- Lejiang Town Location in Guangxi
- Coordinates: 25°54′58″N 109°52′19″E﻿ / ﻿25.91611°N 109.87194°E
- Country: China
- Autonomous region: Guangxi
- Prefecture: Guilin
- Autonomous county: Longsheng Various Nationalities Autonomous County

Area
- • Total: 227.88 km^{2} (87.98 sq mi)

Population (2018)
- • Total: 19,039
- • Density: 84/km^{2} (220/sq mi)
- Time zone: UTC+08:00 (China Standard)
- Postal code: 541705
- Area code: 0773

= Lejiang =

Lejiang (乐江镇 (樂江鎮, Lèjiāng Zhèn)) is a town in Longsheng Various Nationalities Autonomous County, Guangxi, China. As of the 2018 census it had a population of 19,039 and an area of 227.88 km2.

==Administrative division==
As of 2016, the town is divided into thirteen villages:
- Jinping (金坪村)
- Lejiang (乐江村)
- Jiangkou (江口村)
- Liangping (凉坪村)
- Shijing (石京村)
- Shijia (石甲村)
- Guangming (光明村)
- Dujing (独境村)
- Diling (地灵村)
- Daxiong (大雄村)
- Baozeng (宝赠村)
- Tongle (同乐村)
- Xiyao (西腰村)

==History==
It belonged to Piaoli Township (瓢里乡) between December 1949 and September 1987. On September 17, 1987, some villages separated from Piaoli Township and formed Lejiang Township. On November 16, 2018, it was upgraded to a town.

On December 9, 2016, the villages of Baozeng, Diling and Shijia was listed among the fourth group of "List of Traditional Villages in China" by the State Council of China.

==Geography==
The town is situated at northwestern Longsheng Various Nationalities Autonomous County. It borders Weijiang Township and Pingdeng Town in the northeast, Piaoli Town in the south, and Tongdao Dong Autonomous County in the northwest.

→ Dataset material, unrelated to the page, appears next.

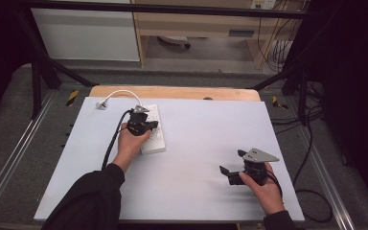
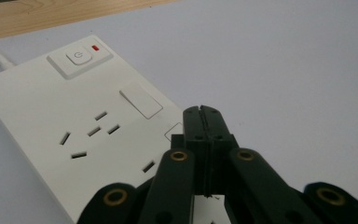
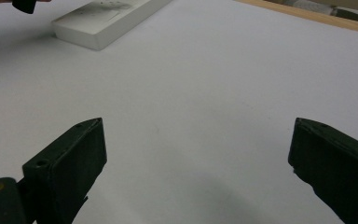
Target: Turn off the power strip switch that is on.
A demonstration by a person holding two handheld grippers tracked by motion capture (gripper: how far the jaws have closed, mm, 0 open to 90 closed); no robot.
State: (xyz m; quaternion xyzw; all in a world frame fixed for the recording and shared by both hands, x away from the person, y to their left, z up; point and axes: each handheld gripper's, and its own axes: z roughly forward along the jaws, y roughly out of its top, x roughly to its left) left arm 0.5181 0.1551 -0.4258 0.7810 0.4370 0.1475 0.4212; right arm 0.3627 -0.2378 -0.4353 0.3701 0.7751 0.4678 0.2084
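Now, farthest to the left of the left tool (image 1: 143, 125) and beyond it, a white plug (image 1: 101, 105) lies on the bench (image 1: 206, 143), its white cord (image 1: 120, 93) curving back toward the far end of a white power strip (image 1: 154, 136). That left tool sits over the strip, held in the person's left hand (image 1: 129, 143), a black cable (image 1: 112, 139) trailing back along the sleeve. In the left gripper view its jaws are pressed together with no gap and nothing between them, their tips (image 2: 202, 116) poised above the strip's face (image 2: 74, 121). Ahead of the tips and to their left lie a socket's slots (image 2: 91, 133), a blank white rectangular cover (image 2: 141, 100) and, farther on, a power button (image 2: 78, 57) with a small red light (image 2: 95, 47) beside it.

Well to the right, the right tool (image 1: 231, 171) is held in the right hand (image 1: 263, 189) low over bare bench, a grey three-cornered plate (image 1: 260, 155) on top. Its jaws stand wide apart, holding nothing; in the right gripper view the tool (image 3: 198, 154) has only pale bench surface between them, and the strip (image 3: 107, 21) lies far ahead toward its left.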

There are ten rivers and streams in the town. The Xun River winds through the town.

==Economy==
The region abounds with jade, coal, copper, antimony, and marble.

==Transportation==
The G65 Baotou–Maoming Expressway, more commonly known as "Bao-Mao Expressway", runs west to east through the southern town.